Der Vorfall jedenfalls hat nur Verlierer. Sollte sich der Rassismusverdacht bewahrheiten, ist Union-Profi Hübner der größte, und mit ihm sein Verein und Geschäftsführer Ruhnert, dessen Beschwichtigungsversuche ad absurdum geführt wären. Sollten die Vorwürfe dagegen unwahr sein, hätten Bayer Leverkusen und Jonathan Tah ein Problem, schließlich sprach Tah die Vorwürfe vor laufender TV-Kamera aus, obwohl er die angeblichen Beleidigungen nur vom Hörensagen mitbekam.

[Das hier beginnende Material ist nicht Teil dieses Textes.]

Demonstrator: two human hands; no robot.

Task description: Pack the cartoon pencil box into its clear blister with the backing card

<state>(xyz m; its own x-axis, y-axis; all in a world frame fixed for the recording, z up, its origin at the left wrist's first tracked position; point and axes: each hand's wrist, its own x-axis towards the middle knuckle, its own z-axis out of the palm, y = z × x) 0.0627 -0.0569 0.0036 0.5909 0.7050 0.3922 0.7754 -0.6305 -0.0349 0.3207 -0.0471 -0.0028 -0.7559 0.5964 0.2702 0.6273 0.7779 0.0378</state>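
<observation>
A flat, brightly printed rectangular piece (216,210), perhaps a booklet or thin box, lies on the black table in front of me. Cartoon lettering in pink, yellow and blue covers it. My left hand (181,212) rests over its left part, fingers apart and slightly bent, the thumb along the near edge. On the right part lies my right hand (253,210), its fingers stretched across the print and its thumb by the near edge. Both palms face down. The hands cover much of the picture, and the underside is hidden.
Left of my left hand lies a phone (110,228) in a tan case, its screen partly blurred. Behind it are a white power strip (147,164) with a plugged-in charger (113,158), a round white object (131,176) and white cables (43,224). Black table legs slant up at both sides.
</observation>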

Anton Nachrainer, der Vorsitzende des DFB-Kontrollausschusses, sagt vor der Aufnahme der Ermittlungen dies: „Unabhängig vom Ausgang des Verfahrens duldet der DFB keinerlei Rassismus oder Diskriminierung auf seinen Plätzen! Das ist für uns ein absolutes No-Go und wird bei Nachweis auch entsprechend bestraft.“

Daran werden sich Nachrainer und der DFB messen lassen müssen.